### Exercise brief
Within the entries that follow, show each line where the word "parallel" occurs.

::::

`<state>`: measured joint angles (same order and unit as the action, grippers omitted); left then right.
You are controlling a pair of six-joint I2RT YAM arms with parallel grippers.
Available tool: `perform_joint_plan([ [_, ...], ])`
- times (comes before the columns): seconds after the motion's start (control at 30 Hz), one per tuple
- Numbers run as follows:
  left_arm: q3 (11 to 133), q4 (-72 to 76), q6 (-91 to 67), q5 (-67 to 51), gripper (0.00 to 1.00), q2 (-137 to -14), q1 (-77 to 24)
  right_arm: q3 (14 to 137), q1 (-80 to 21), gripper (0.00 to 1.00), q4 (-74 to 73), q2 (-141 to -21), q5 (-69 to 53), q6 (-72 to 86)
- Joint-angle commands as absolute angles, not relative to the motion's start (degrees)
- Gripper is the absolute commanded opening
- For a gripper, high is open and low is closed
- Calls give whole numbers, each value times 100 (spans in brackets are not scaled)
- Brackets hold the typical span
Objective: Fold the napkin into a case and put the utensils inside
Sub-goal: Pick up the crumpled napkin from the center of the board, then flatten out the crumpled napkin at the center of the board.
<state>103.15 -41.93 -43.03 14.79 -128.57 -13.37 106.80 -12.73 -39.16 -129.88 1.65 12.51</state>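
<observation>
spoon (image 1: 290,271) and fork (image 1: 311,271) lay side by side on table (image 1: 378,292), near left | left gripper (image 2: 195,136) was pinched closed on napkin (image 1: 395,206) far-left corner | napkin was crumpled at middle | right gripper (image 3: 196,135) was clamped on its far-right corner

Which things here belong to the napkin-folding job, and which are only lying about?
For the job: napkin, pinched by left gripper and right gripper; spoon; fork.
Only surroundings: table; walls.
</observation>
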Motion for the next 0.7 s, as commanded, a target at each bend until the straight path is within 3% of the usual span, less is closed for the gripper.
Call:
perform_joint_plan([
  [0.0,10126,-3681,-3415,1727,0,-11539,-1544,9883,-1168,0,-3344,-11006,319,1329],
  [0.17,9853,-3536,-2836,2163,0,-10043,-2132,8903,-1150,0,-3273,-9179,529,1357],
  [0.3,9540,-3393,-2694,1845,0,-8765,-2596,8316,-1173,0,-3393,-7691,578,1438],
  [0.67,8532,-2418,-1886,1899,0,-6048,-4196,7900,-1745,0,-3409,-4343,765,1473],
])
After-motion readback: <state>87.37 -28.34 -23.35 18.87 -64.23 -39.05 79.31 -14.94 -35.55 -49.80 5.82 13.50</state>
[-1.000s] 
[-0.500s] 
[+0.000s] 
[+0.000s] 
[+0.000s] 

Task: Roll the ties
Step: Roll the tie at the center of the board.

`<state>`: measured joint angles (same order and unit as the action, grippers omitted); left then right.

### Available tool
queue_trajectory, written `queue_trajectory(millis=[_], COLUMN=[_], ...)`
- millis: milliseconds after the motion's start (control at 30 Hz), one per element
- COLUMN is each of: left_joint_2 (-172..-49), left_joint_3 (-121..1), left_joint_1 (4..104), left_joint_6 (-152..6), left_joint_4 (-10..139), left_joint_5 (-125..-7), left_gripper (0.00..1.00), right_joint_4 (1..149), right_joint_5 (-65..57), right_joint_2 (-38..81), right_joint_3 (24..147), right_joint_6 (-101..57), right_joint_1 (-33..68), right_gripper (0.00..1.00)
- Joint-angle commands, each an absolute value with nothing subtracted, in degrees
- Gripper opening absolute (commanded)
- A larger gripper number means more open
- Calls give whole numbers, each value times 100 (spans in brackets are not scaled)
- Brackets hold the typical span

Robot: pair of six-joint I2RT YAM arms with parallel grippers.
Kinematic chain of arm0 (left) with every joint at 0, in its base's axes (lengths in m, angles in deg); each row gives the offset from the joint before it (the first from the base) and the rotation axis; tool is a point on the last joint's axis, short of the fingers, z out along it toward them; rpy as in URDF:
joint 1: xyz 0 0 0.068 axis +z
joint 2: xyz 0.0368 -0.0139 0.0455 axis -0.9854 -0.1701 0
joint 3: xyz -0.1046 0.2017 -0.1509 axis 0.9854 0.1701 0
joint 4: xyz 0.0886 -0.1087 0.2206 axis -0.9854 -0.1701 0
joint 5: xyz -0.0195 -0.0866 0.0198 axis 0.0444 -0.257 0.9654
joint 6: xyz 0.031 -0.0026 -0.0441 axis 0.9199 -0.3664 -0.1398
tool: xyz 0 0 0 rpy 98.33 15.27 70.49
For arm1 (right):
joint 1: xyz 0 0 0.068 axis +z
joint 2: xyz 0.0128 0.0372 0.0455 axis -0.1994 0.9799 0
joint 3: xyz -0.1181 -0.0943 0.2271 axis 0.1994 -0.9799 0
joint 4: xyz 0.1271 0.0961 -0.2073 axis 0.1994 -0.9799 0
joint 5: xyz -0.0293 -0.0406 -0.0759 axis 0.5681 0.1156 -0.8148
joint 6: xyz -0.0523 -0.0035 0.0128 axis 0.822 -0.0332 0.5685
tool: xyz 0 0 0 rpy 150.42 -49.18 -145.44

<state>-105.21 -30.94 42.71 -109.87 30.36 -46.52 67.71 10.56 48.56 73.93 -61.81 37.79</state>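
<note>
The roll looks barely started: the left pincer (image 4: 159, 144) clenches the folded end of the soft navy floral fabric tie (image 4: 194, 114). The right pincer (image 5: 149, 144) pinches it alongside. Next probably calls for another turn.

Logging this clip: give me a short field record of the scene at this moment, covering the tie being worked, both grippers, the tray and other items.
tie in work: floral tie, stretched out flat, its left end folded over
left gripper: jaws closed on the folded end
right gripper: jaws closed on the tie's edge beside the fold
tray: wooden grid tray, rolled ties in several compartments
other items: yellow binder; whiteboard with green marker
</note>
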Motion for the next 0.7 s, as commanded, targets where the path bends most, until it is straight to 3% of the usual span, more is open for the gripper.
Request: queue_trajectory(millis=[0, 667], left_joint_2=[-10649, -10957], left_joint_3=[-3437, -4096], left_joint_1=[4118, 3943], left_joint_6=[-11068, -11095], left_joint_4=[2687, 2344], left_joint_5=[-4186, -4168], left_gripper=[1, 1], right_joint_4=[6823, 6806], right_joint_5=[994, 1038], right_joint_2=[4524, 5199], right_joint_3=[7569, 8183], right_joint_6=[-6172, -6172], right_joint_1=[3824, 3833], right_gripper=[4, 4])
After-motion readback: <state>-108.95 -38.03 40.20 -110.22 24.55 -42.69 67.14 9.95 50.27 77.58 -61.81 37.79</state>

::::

### Solution for this problem
You are controlling a pair of six-joint I2RT YAM arms with parallel grippers.
Robot: pair of six-joint I2RT YAM arms with parallel grippers.

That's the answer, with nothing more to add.